The recent advances in parallel computing hardware and parallel algorithms have opened the perspective for Quantum Density Functional Theory (QDFT) codes, such as ONETEP and CASTEP, to compute accurately properties of large molecules or materials interacting with solvents [1]. Solvent contribution to the electronic charge density can be incorporated in QDFT computations by solving either the Poisson Equation (PE) or the Poisson-Boltzmann Equation (PBE) in a domain which contains the modelled quantum system and is characterised by an inhomogeneous electric permittivity. DL_MG, a hybrid parallel (MPI+OpenMP) multigrid solver, was developed as an efficient and robust method for finding the required electrostatic potentials [2].
Performance optimisation of memory or communication bound applications, such as multigrid solvers, requires continuous evaluation of data placement and concurrency as the number of cores per compute node increases and memory hierarchies become more complex.

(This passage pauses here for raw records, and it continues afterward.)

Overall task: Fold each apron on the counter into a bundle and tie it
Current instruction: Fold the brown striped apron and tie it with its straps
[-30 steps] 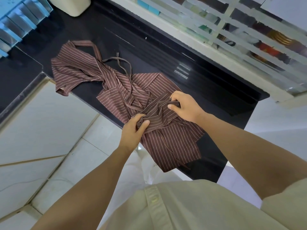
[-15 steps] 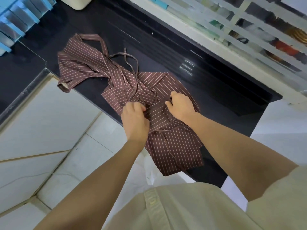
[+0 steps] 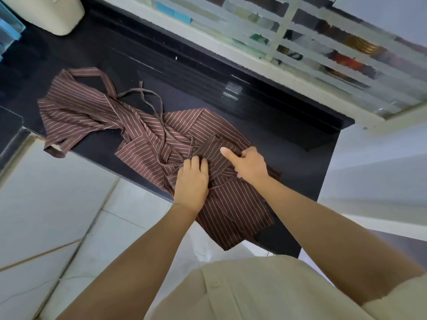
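apron (image 3: 143,128) lies mid-frame on the bench (image 3: 288,146), lower edge hanging off. a second ago my hands lifted a bunched fold; now it's pressed flat. left hand (image 3: 191,183) bears down, i can't tell its grip; right hand (image 3: 250,166) curls into cloth, index out. bundling barely begun.

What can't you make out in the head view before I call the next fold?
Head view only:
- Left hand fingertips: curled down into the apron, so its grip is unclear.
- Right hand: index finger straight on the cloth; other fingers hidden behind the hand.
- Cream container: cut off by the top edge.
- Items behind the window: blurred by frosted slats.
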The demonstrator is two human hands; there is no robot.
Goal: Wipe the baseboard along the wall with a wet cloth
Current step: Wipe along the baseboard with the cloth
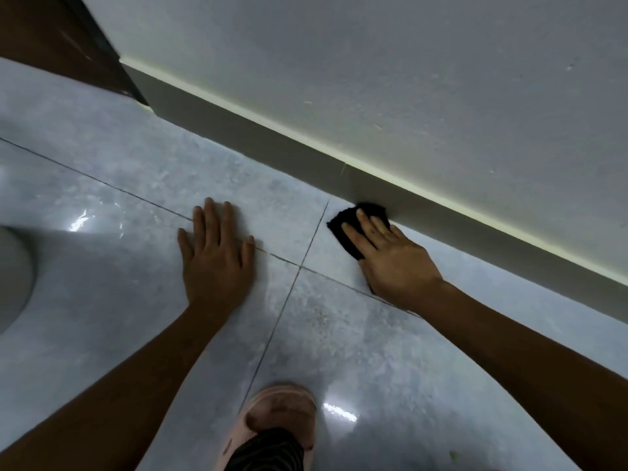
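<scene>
A grey baseboard [258, 137] with a pale top edge runs diagonally along the white wall [407, 62] from upper left to lower right. A black cloth [346, 222] lies on the floor tile with its far edge against the foot of the baseboard. My right hand [390, 256] presses flat on the cloth, fingers pointing up and left, covering most of it. My left hand [217, 253] rests flat on the floor with fingers spread, well left of the cloth and holding nothing.
The floor is glossy grey tile [136, 300] with dark grout lines. A dark brown door frame [68, 45] ends the baseboard at upper left. My foot in a pink slipper [282, 416] stands at the bottom centre. A pale rounded object [13, 277] sits at the left edge.
</scene>
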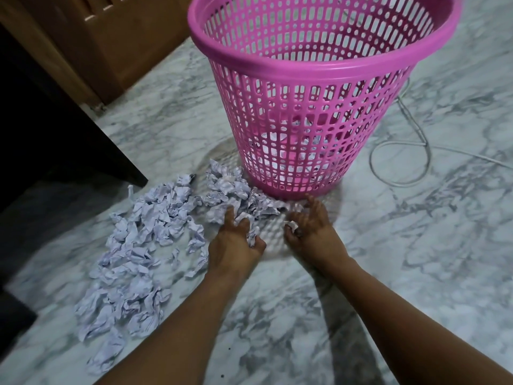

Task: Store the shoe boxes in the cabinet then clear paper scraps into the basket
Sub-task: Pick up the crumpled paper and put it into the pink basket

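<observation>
A pink perforated plastic basket [311,93] stands upright on the marble floor, with some white paper visible through its lower wall. Crumpled white paper scraps [133,251] lie in a long heap to the left of the basket's base and run toward me. My left hand [236,243] rests at the heap's right end, fingers curled around a crumpled scrap. My right hand [311,229] sits just in front of the basket's base, fingers bent, with a small scrap pinched at its fingertips. No shoe boxes are in view.
A white cable [399,162] loops on the floor right of the basket. A dark piece of furniture [55,134] fills the left side. Wooden cabinet panels [116,37] stand at the back left. Grey-veined marble floor [416,273] spreads to the right.
</observation>
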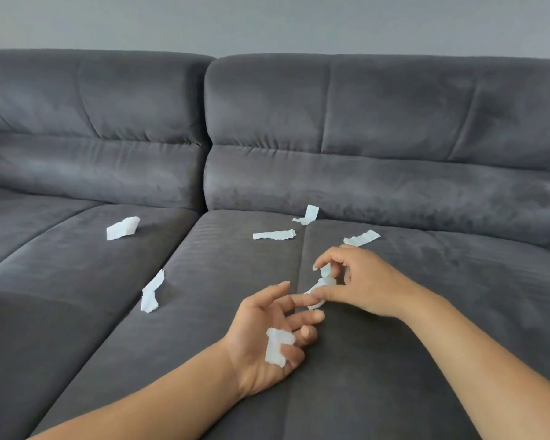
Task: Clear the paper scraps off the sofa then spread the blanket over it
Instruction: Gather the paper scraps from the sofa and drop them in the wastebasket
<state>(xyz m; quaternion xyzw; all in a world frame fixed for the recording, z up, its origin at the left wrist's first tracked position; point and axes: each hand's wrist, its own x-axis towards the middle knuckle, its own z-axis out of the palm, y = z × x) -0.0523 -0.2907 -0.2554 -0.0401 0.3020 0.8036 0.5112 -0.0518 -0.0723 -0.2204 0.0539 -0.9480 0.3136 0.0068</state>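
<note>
- Grey sofa (394,192) is still in the scrap-clearing step; no blanket in view, so spreading probably comes later.
- Left hand (267,338), palm up, grip loosely curled on one scrap (277,346).
- Right hand (359,281) pinches a crumpled scrap (323,281) just beside it, likely passing it over.
- Five loose scraps remain; the nearest strip (361,238) next, with plenty of open cushion around.

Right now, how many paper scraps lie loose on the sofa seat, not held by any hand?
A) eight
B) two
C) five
C: five loose scraps lie on the sofa: one far left, one near left, one by the backrest, one long strip, and one beyond the right hand.
</note>
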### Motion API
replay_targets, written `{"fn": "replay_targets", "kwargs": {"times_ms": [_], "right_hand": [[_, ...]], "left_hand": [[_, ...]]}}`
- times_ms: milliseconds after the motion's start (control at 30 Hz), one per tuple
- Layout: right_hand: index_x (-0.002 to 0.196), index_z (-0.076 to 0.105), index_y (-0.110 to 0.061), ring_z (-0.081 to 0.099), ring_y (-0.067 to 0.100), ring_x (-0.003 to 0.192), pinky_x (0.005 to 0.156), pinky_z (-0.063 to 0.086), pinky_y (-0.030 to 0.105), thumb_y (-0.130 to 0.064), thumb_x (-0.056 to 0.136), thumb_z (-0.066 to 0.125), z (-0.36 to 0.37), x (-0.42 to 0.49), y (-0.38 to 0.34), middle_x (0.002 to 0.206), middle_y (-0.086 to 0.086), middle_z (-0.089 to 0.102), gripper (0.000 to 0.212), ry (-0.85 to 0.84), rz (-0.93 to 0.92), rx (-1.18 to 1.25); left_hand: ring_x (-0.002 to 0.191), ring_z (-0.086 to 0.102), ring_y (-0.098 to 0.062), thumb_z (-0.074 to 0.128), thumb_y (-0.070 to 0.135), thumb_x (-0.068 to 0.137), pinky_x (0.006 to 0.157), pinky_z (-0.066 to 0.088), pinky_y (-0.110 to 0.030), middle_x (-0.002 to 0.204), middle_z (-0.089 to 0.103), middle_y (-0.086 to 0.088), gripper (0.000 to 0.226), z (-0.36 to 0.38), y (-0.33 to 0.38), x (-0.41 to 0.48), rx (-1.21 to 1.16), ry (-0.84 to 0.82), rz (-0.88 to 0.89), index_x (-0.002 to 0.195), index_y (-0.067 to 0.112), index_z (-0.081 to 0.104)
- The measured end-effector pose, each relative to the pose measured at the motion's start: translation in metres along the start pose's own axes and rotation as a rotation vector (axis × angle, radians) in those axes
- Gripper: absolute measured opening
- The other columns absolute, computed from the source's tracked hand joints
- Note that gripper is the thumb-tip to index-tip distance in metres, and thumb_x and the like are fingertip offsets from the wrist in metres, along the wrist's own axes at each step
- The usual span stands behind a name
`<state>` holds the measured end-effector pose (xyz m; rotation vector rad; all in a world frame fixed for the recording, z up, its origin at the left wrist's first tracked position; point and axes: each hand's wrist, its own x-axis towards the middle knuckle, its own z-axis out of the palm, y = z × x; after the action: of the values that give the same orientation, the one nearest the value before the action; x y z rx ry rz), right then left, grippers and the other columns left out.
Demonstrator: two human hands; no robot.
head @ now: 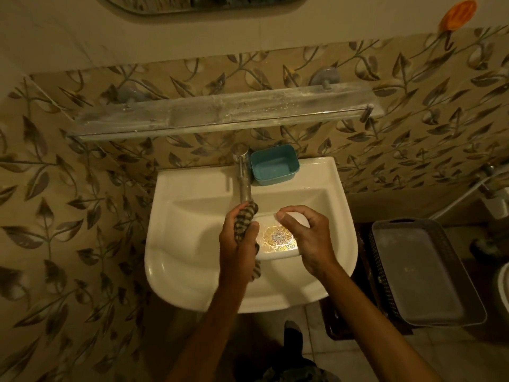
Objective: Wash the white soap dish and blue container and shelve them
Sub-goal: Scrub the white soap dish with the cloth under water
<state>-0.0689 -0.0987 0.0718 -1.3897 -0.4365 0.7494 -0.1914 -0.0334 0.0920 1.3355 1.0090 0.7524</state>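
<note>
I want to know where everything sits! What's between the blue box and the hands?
In the head view, only bare white sink lies between the blue container and the right hand; the tap stands beside it.

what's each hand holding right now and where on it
The left hand grips a striped cloth bunched around its middle, ends sticking out. The right hand holds the white soap dish by its far right corner over the sink.

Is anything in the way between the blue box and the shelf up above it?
Nothing visible is. The blue container sits on the sink's back ledge, right of the tap, with open wall between it and the glass shelf, which looks bare.
</note>
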Motion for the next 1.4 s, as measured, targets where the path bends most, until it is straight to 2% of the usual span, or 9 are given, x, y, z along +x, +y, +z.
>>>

These aspects are even more important if accelerators (GPUs or Xeon Phi) are used.
When using multicore nodes the standard method proposed in many numerical applications to reduce the communication overheads is to use OpenMP for parallelism at node level and MPI for inter-node communication. However, scaling OpenMP towards 30 threads in a non-uniform memory access node proves to be difficult in many applications. Recently, the MPI 3 standard has introduced the ability to use shared memory for MPI ranks on the same node in order to reduce MPI data traffic while preserving the more structured communication environment offered by MPI [3].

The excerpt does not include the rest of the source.